Know all by these presents, that the undersigned hereby constitutes and appoints James F. O’Reilly and Zohaib Khalid, signing singly, each as the undersigned's true and lawful attorney-in-fact to:

(1) execute for and on behalf of the undersigned, in the undersigned’s capacity as an officer and/or director of Danaher Corporation (the “Company”), Forms 3, 4, and 5 in accordance with Section 16(a) of the Securities Exchange Act of 1934 and the rules thereunder;

(2) do and perform any and all acts for and on behalf of the undersigned which may be necessary or desirable to complete and execute any such Form 3, 4, or 5, complete and execute any amendment or amendments thereto, and timely file such form with the United States Securities and Exchange Commission and any stock exchange or similar authority; and

(3) take any other action of any type whatsoever in connection with the foregoing which, in the opinion of such attorney-in-fact, may be of benefit to, in the best interest of, or legally required by, the undersigned, it being understood that the documents executed by such attorney-in-fact on behalf of the undersigned pursuant to this Power of Attorney shall be in such form and shall contain such terms and conditions as such attorney-in-fact may approve in such attorney-in-fact's discretion.
The undersigned hereby grants to such attorney-in-fact full power and authority to do and perform any and every act and thing whatsoever requisite, necessary, or proper to be done in the exercise of any of the rights and powers herein granted, as fully to all intents and purposes as the undersigned might or could do if personally present, with full power of substitution or revocation, hereby ratifying and confirming all that such attorney-in-fact, or such attorney-in-fact's substitute or substitutes, shall lawfully do or cause to be done by virtue of this Power of Attorney and the rights and powers herein granted.
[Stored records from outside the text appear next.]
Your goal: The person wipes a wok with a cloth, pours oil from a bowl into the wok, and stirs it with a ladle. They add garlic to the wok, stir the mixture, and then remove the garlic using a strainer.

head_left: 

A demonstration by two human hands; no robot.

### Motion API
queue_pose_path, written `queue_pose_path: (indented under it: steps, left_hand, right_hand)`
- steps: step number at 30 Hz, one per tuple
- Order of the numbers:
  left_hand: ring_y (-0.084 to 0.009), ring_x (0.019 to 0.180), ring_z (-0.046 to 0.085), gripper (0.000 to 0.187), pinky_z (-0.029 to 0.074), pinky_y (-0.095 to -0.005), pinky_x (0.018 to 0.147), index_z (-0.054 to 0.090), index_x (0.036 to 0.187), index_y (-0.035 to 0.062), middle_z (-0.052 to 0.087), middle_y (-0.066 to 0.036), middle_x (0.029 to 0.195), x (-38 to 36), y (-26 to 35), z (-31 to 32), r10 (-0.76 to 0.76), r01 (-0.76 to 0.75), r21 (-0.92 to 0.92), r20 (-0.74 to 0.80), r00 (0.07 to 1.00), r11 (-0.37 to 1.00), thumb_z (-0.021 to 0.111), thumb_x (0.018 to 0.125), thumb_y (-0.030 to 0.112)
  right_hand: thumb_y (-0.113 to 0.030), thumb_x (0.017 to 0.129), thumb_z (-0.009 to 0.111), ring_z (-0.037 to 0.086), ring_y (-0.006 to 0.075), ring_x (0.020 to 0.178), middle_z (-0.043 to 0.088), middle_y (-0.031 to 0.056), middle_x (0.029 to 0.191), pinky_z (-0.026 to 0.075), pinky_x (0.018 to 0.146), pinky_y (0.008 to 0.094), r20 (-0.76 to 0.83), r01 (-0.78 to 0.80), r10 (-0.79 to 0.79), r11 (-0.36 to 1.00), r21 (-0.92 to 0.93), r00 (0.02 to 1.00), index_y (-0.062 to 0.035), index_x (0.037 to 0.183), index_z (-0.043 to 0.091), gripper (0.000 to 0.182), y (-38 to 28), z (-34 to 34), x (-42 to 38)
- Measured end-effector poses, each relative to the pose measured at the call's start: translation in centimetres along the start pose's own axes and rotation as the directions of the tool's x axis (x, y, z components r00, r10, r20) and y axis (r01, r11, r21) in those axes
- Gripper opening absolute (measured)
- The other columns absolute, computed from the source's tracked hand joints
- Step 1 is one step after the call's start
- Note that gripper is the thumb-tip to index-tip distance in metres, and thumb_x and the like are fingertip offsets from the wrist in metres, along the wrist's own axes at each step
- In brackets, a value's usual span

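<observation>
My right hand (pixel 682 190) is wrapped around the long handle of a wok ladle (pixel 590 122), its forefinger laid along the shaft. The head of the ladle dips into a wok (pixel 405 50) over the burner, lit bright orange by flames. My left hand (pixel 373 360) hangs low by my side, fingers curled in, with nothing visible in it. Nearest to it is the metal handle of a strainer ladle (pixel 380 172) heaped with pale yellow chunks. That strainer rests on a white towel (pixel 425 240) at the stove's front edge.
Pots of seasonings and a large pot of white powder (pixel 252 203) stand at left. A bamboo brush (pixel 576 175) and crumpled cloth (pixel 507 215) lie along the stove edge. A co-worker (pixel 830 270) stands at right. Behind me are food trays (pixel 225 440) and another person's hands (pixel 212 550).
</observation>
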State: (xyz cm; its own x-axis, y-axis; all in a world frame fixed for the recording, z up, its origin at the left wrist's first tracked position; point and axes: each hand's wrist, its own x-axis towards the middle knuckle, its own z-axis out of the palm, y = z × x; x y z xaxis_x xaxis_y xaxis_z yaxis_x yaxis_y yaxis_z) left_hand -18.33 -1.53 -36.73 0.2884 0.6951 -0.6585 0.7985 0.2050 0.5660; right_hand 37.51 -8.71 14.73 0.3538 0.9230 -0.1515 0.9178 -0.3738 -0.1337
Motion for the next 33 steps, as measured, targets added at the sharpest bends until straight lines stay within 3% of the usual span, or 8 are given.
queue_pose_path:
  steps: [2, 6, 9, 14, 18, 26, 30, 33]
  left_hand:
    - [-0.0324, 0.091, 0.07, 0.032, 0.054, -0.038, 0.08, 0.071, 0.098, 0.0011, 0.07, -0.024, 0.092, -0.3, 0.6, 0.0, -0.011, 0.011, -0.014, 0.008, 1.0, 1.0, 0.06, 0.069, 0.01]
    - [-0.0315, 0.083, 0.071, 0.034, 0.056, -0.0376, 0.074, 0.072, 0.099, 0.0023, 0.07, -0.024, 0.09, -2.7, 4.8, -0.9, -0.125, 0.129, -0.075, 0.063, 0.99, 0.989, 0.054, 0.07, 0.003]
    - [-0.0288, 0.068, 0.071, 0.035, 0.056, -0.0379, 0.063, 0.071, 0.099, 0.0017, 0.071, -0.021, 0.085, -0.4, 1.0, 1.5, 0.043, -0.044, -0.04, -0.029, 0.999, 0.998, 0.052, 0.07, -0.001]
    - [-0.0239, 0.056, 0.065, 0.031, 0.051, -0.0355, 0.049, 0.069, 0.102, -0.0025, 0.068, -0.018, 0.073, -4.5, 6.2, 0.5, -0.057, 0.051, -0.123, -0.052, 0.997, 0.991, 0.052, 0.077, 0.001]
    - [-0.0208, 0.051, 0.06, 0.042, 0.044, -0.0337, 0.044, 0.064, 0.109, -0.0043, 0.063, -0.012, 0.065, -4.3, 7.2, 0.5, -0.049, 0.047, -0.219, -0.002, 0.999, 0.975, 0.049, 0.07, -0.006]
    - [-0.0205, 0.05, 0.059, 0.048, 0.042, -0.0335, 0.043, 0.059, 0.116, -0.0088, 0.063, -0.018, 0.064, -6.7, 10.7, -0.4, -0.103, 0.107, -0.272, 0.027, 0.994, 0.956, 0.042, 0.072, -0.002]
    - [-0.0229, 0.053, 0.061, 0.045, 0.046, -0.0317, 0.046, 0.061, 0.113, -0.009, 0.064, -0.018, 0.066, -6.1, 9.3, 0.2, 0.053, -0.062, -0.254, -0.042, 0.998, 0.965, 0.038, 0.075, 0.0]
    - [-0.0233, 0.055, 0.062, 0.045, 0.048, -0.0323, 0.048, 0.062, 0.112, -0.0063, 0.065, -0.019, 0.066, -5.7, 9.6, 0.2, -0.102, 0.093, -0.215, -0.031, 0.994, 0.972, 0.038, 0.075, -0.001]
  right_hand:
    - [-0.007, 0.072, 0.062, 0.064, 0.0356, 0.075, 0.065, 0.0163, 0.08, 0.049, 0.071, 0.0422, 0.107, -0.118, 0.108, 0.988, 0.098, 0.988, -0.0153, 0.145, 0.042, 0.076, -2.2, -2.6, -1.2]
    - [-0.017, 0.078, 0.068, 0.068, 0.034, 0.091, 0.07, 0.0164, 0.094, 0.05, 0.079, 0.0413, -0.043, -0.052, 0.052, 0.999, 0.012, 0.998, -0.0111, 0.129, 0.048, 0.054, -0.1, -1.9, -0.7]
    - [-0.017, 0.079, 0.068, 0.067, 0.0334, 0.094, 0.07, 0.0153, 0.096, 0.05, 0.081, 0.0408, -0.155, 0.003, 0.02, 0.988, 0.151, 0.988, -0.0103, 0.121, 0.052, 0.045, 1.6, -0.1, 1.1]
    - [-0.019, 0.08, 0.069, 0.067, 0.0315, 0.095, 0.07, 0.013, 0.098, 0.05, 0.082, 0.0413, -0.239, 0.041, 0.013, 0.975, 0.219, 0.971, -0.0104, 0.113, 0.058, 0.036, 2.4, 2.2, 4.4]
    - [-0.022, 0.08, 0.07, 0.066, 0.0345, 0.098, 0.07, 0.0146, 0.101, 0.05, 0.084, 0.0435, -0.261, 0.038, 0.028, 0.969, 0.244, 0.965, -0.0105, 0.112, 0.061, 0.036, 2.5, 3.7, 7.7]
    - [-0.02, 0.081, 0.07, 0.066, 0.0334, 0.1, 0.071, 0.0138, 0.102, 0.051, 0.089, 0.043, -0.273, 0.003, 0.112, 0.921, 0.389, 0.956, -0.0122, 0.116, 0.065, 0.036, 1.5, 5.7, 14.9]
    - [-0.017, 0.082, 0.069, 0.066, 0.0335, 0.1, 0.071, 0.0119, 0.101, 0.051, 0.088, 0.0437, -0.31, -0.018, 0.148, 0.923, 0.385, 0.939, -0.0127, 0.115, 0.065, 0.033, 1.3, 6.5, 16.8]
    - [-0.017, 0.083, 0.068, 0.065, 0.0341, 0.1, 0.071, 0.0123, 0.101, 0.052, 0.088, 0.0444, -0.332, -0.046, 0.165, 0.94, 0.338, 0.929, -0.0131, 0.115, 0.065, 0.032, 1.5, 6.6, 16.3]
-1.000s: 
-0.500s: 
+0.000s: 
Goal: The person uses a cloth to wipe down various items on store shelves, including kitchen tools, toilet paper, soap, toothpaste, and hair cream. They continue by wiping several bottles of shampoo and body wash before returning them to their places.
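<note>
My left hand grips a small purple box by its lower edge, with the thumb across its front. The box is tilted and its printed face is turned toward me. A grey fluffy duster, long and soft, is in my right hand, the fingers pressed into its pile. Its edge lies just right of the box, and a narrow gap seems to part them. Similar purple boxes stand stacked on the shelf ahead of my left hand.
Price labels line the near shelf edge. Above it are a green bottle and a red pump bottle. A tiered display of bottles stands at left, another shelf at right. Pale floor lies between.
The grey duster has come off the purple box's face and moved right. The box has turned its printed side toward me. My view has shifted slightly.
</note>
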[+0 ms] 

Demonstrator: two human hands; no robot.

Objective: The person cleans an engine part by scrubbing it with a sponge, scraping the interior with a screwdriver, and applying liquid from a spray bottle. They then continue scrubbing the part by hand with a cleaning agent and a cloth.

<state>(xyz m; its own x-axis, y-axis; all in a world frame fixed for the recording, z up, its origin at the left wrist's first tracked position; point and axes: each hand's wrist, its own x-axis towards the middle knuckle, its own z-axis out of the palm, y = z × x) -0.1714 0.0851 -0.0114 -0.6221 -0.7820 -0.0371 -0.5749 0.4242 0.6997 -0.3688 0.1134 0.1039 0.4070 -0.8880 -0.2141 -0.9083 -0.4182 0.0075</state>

The undersigned acknowledges that each foregoing attorney-in-fact, in serving in such capacity at the request of the undersigned, is not assuming, nor is the Company assuming, any of the undersigned's responsibilities to comply with Section 16 of the Securities Exchange Act of 1934.

This Power of Attorney shall remain in full force and effect until the undersigned is no longer required to file Forms 3, 4, and 5 with respect to the undersigned's holdings of and transactions in securities issued by the Company, unless earlier revoked by the undersigned in a signed writing delivered to each foregoing attorney-in-fact.

IN WITNESS WHEREOF, the undersigned has caused this Power of Attorney to be executed as of this 7 day of April, 2025.